→ TASK:
For the listing below, return the line containing "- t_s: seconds", the line containing "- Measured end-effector", and all lines in between, exactly as written and nothing else.

→ EXERCISE MATERIALS:

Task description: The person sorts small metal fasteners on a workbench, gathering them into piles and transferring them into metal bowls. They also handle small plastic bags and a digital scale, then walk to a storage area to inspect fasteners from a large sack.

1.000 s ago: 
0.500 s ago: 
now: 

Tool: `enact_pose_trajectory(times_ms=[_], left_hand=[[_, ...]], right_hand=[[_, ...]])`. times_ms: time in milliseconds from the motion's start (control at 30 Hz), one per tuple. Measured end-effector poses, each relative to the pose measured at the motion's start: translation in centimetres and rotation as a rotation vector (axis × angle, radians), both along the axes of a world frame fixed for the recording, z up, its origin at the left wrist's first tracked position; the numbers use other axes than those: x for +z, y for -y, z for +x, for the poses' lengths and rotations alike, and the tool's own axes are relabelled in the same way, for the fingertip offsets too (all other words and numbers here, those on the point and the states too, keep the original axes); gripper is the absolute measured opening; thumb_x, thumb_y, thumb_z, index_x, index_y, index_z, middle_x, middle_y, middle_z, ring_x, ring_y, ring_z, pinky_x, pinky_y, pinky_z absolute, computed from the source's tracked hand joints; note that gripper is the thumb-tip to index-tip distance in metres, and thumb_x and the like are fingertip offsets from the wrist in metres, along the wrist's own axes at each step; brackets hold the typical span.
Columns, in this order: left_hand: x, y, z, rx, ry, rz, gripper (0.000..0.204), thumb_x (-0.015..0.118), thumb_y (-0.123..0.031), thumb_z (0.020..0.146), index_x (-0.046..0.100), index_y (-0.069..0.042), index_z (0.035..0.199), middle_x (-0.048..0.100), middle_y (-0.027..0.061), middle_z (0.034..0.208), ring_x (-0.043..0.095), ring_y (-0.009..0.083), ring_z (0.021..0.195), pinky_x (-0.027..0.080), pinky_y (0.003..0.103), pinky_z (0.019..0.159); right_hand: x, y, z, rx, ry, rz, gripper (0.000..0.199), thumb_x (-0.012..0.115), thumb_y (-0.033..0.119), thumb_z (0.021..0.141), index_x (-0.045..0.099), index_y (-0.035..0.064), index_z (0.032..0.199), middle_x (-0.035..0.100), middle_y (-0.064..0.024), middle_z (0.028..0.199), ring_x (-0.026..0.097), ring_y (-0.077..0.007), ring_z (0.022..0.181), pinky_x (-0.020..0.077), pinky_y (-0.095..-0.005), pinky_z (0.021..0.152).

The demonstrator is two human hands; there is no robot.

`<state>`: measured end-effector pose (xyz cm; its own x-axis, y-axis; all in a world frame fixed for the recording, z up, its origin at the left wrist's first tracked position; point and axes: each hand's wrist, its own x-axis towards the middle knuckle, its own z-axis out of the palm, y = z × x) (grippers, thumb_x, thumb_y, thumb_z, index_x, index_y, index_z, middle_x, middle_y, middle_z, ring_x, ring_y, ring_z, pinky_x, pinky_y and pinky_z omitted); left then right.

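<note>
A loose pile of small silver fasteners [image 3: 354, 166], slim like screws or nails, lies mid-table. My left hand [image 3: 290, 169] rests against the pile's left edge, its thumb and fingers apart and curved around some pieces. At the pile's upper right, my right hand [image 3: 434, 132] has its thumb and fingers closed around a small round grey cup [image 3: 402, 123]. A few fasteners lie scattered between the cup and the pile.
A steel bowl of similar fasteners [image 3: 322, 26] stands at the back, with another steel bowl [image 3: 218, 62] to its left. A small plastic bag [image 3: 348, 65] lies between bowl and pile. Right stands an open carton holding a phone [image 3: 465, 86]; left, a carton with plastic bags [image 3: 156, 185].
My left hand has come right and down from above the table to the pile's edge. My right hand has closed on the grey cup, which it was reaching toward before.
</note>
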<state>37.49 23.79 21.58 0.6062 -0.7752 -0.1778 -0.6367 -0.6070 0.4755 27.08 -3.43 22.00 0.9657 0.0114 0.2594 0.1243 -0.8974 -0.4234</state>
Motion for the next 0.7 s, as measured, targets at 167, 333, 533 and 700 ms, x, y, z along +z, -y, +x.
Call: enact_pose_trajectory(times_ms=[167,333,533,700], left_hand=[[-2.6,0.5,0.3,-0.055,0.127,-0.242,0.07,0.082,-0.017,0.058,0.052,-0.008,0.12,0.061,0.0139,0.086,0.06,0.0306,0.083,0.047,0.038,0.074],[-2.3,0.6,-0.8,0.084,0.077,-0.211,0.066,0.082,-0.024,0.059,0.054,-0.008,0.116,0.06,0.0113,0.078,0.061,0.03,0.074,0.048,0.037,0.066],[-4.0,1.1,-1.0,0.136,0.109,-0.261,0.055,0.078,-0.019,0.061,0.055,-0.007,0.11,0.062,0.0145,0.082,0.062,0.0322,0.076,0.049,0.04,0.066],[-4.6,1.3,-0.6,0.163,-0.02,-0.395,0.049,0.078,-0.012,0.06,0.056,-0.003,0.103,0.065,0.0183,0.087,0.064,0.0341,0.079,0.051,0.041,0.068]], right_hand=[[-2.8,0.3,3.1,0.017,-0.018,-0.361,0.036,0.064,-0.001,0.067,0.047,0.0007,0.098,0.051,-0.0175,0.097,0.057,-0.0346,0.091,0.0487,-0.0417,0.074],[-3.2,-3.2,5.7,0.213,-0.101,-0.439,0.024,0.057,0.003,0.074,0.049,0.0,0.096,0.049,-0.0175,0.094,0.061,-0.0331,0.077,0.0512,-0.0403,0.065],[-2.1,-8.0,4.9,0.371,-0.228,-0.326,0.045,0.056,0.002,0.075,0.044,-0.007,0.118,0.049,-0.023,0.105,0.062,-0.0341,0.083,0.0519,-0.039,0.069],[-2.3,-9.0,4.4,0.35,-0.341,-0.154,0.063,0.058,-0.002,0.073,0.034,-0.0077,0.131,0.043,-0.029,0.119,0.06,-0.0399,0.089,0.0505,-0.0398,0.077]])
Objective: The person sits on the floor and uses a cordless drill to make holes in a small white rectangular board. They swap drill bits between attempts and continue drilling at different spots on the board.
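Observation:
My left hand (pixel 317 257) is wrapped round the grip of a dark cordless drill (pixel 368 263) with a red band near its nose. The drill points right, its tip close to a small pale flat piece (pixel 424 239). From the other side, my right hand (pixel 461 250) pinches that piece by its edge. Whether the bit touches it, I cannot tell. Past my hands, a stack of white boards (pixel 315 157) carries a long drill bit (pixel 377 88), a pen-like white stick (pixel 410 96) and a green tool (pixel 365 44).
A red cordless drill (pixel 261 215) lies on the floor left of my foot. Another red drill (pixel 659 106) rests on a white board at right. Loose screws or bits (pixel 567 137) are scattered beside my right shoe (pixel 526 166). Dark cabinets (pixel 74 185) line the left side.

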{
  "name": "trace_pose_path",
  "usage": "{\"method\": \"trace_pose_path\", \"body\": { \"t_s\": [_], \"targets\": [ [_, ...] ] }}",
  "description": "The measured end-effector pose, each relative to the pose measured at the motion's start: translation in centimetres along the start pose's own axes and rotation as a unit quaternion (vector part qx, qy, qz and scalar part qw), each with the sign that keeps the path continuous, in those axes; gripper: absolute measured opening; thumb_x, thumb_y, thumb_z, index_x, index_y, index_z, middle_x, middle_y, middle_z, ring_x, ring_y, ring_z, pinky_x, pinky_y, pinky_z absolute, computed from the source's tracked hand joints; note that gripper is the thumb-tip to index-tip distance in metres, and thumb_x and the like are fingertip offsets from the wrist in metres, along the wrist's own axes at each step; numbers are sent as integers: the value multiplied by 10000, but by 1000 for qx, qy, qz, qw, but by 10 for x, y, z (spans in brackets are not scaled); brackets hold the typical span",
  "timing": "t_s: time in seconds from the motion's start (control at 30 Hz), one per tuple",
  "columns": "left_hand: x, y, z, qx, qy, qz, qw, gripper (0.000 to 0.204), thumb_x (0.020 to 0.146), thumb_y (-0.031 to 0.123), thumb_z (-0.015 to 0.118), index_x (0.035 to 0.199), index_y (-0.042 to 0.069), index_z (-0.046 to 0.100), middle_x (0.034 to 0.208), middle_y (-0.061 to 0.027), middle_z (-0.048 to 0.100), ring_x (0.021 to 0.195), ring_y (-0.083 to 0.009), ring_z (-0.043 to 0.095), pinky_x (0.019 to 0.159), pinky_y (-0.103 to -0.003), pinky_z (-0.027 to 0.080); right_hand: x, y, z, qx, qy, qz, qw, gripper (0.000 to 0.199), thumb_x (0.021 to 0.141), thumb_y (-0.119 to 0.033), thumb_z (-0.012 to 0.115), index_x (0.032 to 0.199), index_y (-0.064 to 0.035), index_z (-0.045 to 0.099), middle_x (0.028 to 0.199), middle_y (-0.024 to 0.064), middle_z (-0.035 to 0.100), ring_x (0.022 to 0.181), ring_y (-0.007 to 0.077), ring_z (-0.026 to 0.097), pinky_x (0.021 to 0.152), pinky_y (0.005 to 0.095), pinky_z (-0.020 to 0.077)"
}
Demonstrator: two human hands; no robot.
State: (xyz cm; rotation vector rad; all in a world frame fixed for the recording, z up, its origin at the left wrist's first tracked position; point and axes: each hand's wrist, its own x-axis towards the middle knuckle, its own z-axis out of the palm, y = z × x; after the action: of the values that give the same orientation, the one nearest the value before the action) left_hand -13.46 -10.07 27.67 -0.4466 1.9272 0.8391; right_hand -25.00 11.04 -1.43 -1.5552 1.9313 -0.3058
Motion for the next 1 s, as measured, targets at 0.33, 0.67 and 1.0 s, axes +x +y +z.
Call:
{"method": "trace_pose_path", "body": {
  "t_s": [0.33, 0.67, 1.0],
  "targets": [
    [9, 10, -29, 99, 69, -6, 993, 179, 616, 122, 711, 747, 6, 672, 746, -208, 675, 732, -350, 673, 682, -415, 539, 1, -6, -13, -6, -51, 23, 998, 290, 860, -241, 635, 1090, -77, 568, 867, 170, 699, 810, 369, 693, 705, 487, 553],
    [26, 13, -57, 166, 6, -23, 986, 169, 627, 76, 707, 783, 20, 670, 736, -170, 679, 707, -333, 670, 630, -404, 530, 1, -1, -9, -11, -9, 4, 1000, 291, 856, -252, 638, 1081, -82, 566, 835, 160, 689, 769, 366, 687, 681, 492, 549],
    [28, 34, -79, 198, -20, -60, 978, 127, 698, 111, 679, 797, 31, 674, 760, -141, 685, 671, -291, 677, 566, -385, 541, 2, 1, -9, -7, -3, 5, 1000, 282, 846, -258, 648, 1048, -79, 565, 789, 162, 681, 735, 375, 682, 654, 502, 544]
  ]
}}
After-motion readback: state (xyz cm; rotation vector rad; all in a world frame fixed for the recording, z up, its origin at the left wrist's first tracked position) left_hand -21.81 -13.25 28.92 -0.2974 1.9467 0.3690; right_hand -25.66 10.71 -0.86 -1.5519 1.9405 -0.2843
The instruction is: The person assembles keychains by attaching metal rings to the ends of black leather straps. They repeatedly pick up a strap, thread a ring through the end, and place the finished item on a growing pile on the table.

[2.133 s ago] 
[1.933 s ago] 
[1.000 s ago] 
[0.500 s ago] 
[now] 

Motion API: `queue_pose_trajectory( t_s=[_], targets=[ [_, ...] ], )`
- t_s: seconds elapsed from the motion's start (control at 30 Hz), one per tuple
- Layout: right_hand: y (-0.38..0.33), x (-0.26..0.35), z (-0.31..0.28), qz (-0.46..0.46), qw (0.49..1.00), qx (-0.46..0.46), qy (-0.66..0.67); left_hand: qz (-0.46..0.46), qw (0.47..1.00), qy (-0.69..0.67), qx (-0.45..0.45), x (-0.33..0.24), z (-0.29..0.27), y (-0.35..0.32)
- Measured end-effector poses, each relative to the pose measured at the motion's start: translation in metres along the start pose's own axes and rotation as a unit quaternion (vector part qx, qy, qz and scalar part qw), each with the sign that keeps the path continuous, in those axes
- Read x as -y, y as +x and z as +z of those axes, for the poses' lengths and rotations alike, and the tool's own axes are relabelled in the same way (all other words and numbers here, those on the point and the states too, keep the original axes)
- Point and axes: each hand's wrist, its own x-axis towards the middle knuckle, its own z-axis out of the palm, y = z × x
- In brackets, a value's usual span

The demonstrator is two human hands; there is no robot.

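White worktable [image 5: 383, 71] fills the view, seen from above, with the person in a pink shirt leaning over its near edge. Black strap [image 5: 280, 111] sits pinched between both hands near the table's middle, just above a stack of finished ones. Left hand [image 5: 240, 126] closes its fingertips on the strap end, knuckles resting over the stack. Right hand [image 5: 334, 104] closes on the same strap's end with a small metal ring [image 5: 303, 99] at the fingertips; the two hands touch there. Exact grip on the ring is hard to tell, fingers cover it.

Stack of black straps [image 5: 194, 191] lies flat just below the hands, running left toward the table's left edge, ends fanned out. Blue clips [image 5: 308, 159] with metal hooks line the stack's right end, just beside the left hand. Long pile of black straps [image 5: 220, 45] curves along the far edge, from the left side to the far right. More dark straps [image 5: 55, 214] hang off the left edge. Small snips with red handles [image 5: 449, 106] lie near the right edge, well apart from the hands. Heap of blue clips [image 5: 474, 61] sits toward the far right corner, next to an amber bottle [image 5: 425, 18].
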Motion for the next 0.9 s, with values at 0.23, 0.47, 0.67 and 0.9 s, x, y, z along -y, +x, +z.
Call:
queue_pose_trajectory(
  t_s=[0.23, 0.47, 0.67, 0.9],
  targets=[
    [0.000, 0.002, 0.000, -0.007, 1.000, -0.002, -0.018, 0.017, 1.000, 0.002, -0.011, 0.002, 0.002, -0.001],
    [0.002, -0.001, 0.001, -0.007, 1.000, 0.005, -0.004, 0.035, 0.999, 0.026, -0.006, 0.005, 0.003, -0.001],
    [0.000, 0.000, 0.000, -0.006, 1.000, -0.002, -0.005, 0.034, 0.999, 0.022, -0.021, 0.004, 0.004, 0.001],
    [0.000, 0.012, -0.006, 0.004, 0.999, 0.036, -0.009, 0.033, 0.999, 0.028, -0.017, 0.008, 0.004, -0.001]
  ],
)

→ ANSWER SPACE:
- t_s: seconds elapsed from the motion's start (control at 30 Hz), one per tuple
- Layout: right_hand: y (-0.38..0.33), x (-0.26..0.35), z (-0.31..0.28), qz (-0.46..0.46), qw (0.49..1.00), qx (-0.46..0.46), qy (-0.66..0.67); left_hand: qz (-0.46..0.46), qw (0.47..1.00), qy (-0.69..0.67), qx (-0.45..0.45), x (-0.33..0.24), z (-0.29..0.27), y (-0.35..0.32)
- Measured end-effector poses, each relative to the pose measured at the motion's start: translation in metres along the start pose's own axes and rotation as a unit quaternion (vector part qx, qy, qz and scalar part qw), each with the sign that keeps the path continuous, in those axes

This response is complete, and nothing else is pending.